The diorama wasn’t very large, maybe two feet wide by one foot deep, but it contained a number of weird creatures that twitched or jumped when the machine was running. It depicted an underground opium den populated by figurines with slanted eyes, ghostly skin, and blank expressions, possibly intended to represent men in the throes of opium-induced euphoria. In the back of the den, a Chinese man lay in an alcove in the wall, jerking up and falling back over and over again. A disturbing figure with a skull-like face descended into the den from a stairway on the right. To the left, a door sprang open to reveal a hanging skeleton. And most bizarrely, a giant cobra popped out repeatedly from behind a fringed curtain in the back.
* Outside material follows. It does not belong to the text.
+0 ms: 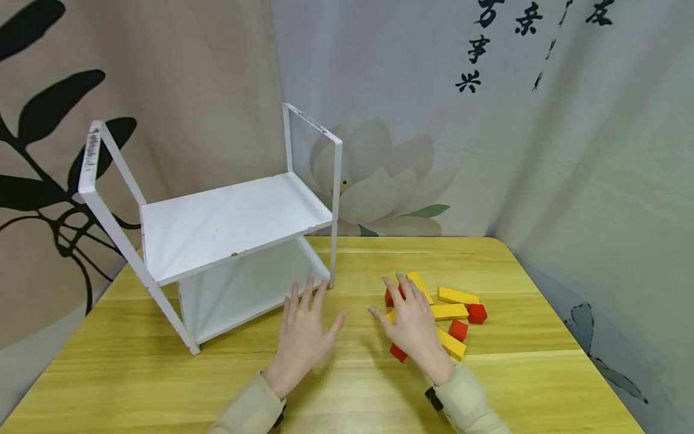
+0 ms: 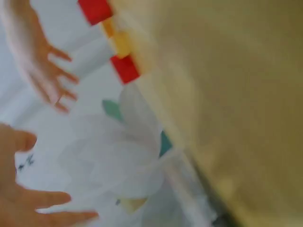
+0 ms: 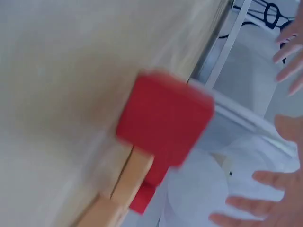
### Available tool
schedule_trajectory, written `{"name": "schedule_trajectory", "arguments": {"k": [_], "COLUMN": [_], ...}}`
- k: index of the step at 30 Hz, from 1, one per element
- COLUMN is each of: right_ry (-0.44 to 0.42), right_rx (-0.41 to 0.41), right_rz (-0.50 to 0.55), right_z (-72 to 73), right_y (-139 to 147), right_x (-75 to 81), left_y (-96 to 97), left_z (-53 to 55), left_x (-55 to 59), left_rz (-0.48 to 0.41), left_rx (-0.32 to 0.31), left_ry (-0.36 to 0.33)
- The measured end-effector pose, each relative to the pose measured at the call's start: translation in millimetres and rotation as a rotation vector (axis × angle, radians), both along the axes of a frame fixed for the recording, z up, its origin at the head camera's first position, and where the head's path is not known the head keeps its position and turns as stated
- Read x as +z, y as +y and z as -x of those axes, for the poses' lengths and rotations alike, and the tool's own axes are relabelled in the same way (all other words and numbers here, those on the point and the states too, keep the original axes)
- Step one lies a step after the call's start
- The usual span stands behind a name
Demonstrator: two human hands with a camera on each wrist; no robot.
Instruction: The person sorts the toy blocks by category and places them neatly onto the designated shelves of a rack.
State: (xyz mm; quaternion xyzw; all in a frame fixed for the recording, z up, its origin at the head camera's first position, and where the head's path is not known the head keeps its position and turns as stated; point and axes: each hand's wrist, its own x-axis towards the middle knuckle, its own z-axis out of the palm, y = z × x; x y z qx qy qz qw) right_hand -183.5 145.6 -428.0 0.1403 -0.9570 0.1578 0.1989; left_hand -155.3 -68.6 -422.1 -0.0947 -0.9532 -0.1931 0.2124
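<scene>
- Apparently, the step in hand is a reach or a pause, with no grasp made.
- Leftmost, the white shelf [image 1: 233,217], a two-board frame, stands on the wooden table [image 1: 542,374] and serves as landmark.
- Just in front of the shelf's right end, the left hand [image 1: 303,334]: back uppermost, fingers straight, parted and pointing toward the shelf, thumb out to the right. It holds nothing.
- Farther right of the shelf, the right hand [image 1: 414,322]: likewise back uppermost, fingers spread and pointing away from the person, thumb toward the left hand. It hangs over part of the blocks and grips none.
- Rightmost from the shelf, the long yellow blocks [image 1: 458,295] and the red blocks [image 1: 477,314] lie loosely scattered on the table. The next move would seem to call for lowering the right hand to one block and pinching it between thumb and fingers.
</scene>
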Motion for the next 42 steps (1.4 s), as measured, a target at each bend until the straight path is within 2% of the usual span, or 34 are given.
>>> {"name": "schedule_trajectory", "arguments": {"k": [3,5,7,11,15,18,20,22,26,31,38,42], "right_ry": [0.037,0.018,-0.029,-0.164,-0.245,-0.283,-0.315,-0.347,-0.379,-0.399,-0.384,-0.42], "right_rx": [0.025,0.025,0.027,0.012,0.015,0.057,0.084,0.099,0.09,0.073,-0.007,-0.037], "right_rz": [0.02,0.025,0.029,0.031,0.053,0.104,0.149,0.188,0.24,0.265,0.207,0.19], "right_z": [8.5,15.8,24.2,41.0,54.5,61.2,64.4,67.4,72.9,78.4,81.0,81.5], "right_y": [12.5,24.7,38.8,68.7,95.4,109.6,115.4,118.8,117.5,107.0,99.5,96.7], "right_x": [3.4,5.6,7.4,5.3,-3.0,-10.2,-14.4,-18.0,-23.2,-27.9,-32.9,-32.0], "left_y": [-16.1,-31.4,-48.9,-83.5,-111.5,-129.2,-139.7,-149.3,-160.2,-163.6,-164.0,-166.5], "left_z": [-3.2,-5.8,-10.2,-21.7,-28.9,-33.1,-36.9,-40.0,-41.1,-38.6,-38.7,-37.0], "left_x": [19.6,36.5,55.4,88.5,108.2,114.6,116.2,115.8,115.2,116.7,120.3,120.8], "left_rz": [-0.092,-0.138,-0.171,-0.252,-0.402,-0.487,-0.497,-0.476,-0.466,-0.487,-0.47,-0.463], "left_rx": [-0.035,-0.036,-0.008,0.123,0.295,0.414,0.471,0.499,0.479,0.452,0.406,0.404], "left_ry": [0.247,0.417,0.546,0.751,0.91,0.914,0.841,0.748,0.632,0.619,0.584,0.596]}}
Children loved the Opium Den—they especially loved to giggle and point at the cobra—but the more times Judy saw it, the more it repulsed her. The cobra, with its bulbous head and thrusting motion, seemed obscene. And the opium addict in the rear alcove bouncing up and down was humiliating. He was powerless, unable to escape this mechanized depiction of a real-life tragedy.
“How long do we have to stay?” Lily asked, sliding onto the bench beside her.
“Lily! Finished already?” Judy said. She had been so absorbed in her anger over the diorama that she hadn’t noticed Lily approaching.
Lily’s gaze followed Judy’s over to the Opium Den, and she frowned as she watched the repeated humiliation. “I hate that one,” Lily said.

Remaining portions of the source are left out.